**EXERCISE AIM**
Going down the data below, set down exactly the line with "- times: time" and each line after it through the line with "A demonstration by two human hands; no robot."; no other lines.

**SUPPLIED DATA**
———
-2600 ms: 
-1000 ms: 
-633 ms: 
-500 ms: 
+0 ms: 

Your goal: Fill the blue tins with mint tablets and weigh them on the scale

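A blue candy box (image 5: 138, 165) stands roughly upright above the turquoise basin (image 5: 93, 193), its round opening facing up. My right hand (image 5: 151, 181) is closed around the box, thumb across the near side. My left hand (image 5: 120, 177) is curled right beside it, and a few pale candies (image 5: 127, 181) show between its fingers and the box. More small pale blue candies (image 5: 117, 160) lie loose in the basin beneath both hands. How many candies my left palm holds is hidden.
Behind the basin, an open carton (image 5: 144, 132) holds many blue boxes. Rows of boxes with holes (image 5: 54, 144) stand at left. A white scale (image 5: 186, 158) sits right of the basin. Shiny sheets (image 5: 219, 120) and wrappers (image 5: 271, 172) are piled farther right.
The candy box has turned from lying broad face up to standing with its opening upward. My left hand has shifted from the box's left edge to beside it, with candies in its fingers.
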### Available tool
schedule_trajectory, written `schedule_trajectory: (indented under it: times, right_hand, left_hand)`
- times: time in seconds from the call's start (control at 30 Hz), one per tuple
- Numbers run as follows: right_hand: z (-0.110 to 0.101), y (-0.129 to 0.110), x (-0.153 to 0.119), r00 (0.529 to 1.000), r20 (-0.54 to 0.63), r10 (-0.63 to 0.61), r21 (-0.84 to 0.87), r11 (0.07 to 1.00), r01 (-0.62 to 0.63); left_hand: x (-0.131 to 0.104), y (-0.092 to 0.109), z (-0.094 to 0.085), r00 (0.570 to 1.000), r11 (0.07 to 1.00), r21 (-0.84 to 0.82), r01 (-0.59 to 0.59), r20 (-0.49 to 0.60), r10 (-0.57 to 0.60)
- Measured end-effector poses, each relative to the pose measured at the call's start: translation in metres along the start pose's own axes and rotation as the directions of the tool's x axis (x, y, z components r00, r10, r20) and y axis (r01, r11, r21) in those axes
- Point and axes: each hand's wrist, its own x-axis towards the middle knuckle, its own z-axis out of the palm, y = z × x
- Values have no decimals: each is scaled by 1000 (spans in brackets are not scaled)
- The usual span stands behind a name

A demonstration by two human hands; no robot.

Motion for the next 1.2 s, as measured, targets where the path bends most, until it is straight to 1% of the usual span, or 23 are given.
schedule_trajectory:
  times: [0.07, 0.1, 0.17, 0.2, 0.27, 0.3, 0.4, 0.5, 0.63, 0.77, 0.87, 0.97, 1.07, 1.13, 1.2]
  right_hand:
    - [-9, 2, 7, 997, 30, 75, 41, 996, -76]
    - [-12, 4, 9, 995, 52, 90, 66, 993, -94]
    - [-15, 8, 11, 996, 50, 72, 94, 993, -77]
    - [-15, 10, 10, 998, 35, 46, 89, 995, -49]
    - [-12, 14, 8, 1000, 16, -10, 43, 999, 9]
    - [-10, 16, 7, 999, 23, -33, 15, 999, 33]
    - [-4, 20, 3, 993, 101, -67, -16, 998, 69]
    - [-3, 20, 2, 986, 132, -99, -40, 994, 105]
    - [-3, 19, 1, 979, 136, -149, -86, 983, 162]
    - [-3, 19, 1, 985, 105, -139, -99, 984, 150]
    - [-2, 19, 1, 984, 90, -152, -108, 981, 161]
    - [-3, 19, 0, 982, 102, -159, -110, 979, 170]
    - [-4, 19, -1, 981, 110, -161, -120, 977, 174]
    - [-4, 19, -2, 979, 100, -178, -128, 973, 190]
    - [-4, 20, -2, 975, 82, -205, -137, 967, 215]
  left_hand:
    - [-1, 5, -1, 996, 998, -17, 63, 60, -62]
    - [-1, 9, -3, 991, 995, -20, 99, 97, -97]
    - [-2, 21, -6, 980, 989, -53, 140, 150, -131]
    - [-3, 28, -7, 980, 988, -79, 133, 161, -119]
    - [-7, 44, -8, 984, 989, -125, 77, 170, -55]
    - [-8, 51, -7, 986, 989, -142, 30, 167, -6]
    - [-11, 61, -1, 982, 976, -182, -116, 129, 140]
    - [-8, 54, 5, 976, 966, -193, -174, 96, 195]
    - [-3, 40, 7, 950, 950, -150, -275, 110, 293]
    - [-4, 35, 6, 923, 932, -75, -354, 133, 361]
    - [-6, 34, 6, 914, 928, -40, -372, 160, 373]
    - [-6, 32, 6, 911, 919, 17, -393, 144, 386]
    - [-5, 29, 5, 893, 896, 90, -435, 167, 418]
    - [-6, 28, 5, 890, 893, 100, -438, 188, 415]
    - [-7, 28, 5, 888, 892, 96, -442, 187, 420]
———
**ANSWER**
- times: time in seconds from the call's start (control at 30 Hz), one per tuple
- Numbers run as follows: right_hand: z (-0.110 to 0.101), y (-0.129 to 0.110), x (-0.153 to 0.119), r00 (0.529 to 1.000), r20 (-0.54 to 0.63), r10 (-0.63 to 0.61), r21 (-0.84 to 0.87), r11 (0.07 to 1.00), r01 (-0.62 to 0.63); left_hand: x (-0.131 to 0.104), y (-0.092 to 0.109), z (-0.094 to 0.085), r00 (0.570 to 1.000), r11 (0.07 to 1.00), r21 (-0.84 to 0.82), r01 (-0.59 to 0.59), r20 (-0.49 to 0.60), r10 (-0.57 to 0.60)
- Measured end-effector poses, each relative to the pose measured at the call's start: translation in metres along the start pose's own axes and rotation as the directions of the tool's x axis (x, y, z components r00, r10, r20) and y axis (r01, r11, r21) in those axes
- Point and axes: each hand's wrist, its own x-axis towards the middle knuckle, its own z-axis out of the palm, y = z × x
- Values have no decimals: each is scaled by 1000 (spans in brackets are not scaled)
- The usual span stands behind a name

A demonstration by two human hands; no robot.

Reply complete, and nothing else is required.